• [EXERCISE REQUIREMENTS]: Identify the lines in the data below that contain "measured" and give only how many there are.

BEGIN DATASET CONTENT

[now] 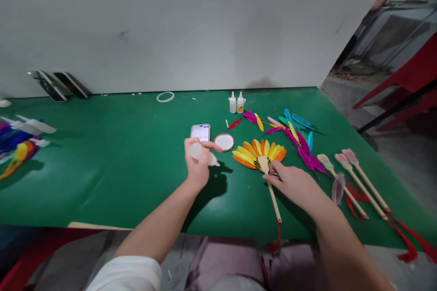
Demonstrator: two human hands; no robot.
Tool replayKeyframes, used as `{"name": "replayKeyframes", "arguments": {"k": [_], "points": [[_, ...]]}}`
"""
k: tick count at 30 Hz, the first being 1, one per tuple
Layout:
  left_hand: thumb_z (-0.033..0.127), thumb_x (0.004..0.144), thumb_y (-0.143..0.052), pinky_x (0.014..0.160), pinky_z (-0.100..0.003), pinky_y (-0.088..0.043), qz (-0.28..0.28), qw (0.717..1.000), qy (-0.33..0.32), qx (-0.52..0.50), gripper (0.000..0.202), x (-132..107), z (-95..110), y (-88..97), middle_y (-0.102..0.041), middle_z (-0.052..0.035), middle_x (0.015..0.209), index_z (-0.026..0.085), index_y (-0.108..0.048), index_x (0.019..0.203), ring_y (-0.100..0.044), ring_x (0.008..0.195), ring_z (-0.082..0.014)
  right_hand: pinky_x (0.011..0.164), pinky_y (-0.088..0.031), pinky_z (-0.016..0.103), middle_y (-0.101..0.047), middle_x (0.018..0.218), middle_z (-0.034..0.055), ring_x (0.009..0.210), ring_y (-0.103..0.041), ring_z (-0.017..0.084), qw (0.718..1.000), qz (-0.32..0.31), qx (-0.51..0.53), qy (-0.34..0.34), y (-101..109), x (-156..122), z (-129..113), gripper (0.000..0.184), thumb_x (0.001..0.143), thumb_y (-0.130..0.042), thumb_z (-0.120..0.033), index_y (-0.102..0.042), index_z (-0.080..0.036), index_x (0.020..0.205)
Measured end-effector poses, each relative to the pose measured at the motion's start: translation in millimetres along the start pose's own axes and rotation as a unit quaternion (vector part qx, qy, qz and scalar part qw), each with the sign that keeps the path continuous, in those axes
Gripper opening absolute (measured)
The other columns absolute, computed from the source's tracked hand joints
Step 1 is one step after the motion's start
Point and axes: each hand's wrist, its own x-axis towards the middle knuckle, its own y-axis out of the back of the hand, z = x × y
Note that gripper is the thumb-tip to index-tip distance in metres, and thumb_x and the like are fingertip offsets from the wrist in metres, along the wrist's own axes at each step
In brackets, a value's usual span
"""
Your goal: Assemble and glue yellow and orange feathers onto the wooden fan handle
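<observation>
A fan of yellow and orange feathers point(258, 151) lies on the green table point(112, 163), fixed to a wooden stick point(274, 200) with a red tassel at its near end. My right hand point(290, 182) rests on the stick just below the feathers, fingers pressed on it. My left hand point(198, 159) is raised a little above the table and closed round a small translucent glue bottle point(205, 154), its tip pointing right towards the fan. A round white lid point(224, 141) and a phone point(200, 132) lie just behind that hand.
Two small glue bottles point(236, 102) stand behind loose coloured feathers point(297, 134). Three more sticks with tassels point(362, 182) lie at the right. A feather pile point(17, 145) sits far left, two phones point(59, 85) lean on the white wall, a white ring point(165, 97) nearby.
</observation>
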Motion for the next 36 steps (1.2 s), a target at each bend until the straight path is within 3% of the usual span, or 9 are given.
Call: {"name": "replayKeyframes", "arguments": {"k": [5, 8, 10, 15, 19, 22, 29, 32, 36], "points": [[0.014, 0.072, -0.06, 0.088, -0.039, -0.045, -0.093, 0.972, -0.109, 0.186, 0.021, -13, -1, -5.6, -0.065, 0.0033, 0.065, 0.021, -0.045, 0.083, -0.063, 0.062, -0.0129, 0.05, -0.029, 0.026, -0.064, 0.071, 0.0042, 0.064, -0.061, 0.022, 1.0, -0.002, 0.028, 0.0, 10, -1, 10, 0.025, 0.087, -0.039, -0.044, -0.05, -0.022, 0.082], [0.015, 0.071, -0.063, 0.091, -0.04, -0.043, -0.136, 0.934, -0.186, 0.273, 0.01, -10, 0, -4.7, -0.065, 0.0032, 0.065, 0.02, -0.055, 0.075, -0.06, 0.059, -0.0116, 0.05, -0.032, 0.026, -0.063, 0.066, 0.0027, 0.06, -0.06, 0.021, 0.998, 0.027, 0.059, 0.012, 24, 8, 5, 0.025, 0.087, -0.04, -0.044, -0.051, -0.021, 0.086], [0.017, 0.07, -0.065, 0.088, -0.039, -0.045, -0.158, 0.925, -0.205, 0.277, 0.012, -8, 1, -3.3, -0.062, 0.0043, 0.059, 0.02, -0.054, 0.067, -0.057, 0.053, -0.01, 0.051, -0.035, 0.025, -0.063, 0.065, 0.001, 0.059, -0.06, 0.019, 0.992, 0.068, 0.104, 0.029, 39, 18, -5, 0.024, 0.087, -0.04, -0.04, -0.052, -0.021, 0.093], [0.022, 0.068, -0.067, 0.068, -0.033, -0.049, -0.126, 0.944, -0.17, 0.252, 0.025, -6, 4, 2.2, -0.053, 0.0044, 0.049, 0.019, -0.045, 0.057, -0.049, 0.046, -0.0097, 0.066, -0.043, 0.026, -0.069, 0.086, 0.003, 0.084, -0.063, 0.018, 0.962, 0.17, 0.147, 0.156, 86, 41, -39, 0.024, 0.089, -0.037, -0.028, -0.06, -0.021, 0.089], [0.023, 0.069, -0.064, 0.055, -0.026, -0.045, -0.089, 0.957, -0.106, 0.257, 0.023, -7, 4, 5.6, -0.052, 0.002, 0.049, 0.019, -0.046, 0.056, -0.051, 0.049, -0.0111, 0.059, -0.042, 0.023, -0.068, 0.08, 0.0002, 0.07, -0.062, 0.014, 0.933, 0.209, 0.184, 0.227, 105, 49, -59, 0.023, 0.09, -0.037, -0.029, -0.059, -0.022, 0.09], [0.023, 0.071, -0.062, 0.048, -0.023, -0.041, -0.098, 0.961, -0.052, 0.253, 0.023, -8, 5, 5.7, -0.053, 0.0009, 0.049, 0.018, -0.046, 0.056, -0.05, 0.047, -0.0103, 0.054, -0.039, 0.021, -0.066, 0.077, -0.0009, 0.064, -0.06, 0.012, 0.914, 0.228, 0.203, 0.268, 103, 54, -66, 0.022, 0.091, -0.038, -0.028, -0.059, -0.024, 0.098], [0.025, 0.071, -0.059, 0.046, -0.023, -0.037, -0.111, 0.961, -0.031, 0.25, 0.02, -8, 6, 3.8, -0.053, 0.0, 0.049, 0.018, -0.047, 0.056, -0.048, 0.044, -0.0098, 0.054, -0.035, 0.02, -0.064, 0.067, -0.0037, 0.056, -0.055, 0.008, 0.875, 0.235, 0.209, 0.367, 77, 59, -75, 0.013, 0.083, -0.049, -0.019, -0.062, -0.022, 0.083], [0.038, 0.073, -0.054, 0.043, -0.023, -0.034, -0.113, 0.962, -0.041, 0.246, 0.028, -7, 5, 5.7, -0.051, -0.0001, 0.047, 0.018, -0.048, 0.056, -0.045, 0.043, -0.0101, 0.053, -0.032, 0.021, -0.066, 0.068, -0.0055, 0.057, -0.055, 0.008, 0.854, 0.182, 0.17, 0.458, 66, 52, -84, 0.016, 0.079, -0.052, -0.015, -0.064, -0.024, 0.084], [0.055, 0.071, -0.049, 0.042, -0.024, -0.032, -0.119, 0.967, -0.026, 0.223, 0.041, -7, 5, 8.8, -0.049, -0.0003, 0.046, 0.018, -0.047, 0.055, -0.042, 0.042, -0.0103, 0.049, -0.026, 0.025, -0.067, 0.069, -0.001, 0.057, -0.057, 0.011, 0.861, 0.16, 0.081, 0.477, 57, 46, -95, 0.015, 0.08, -0.05, -0.015, -0.065, -0.019, 0.078]]}}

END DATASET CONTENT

• [EXERCISE SOLUTION]: 2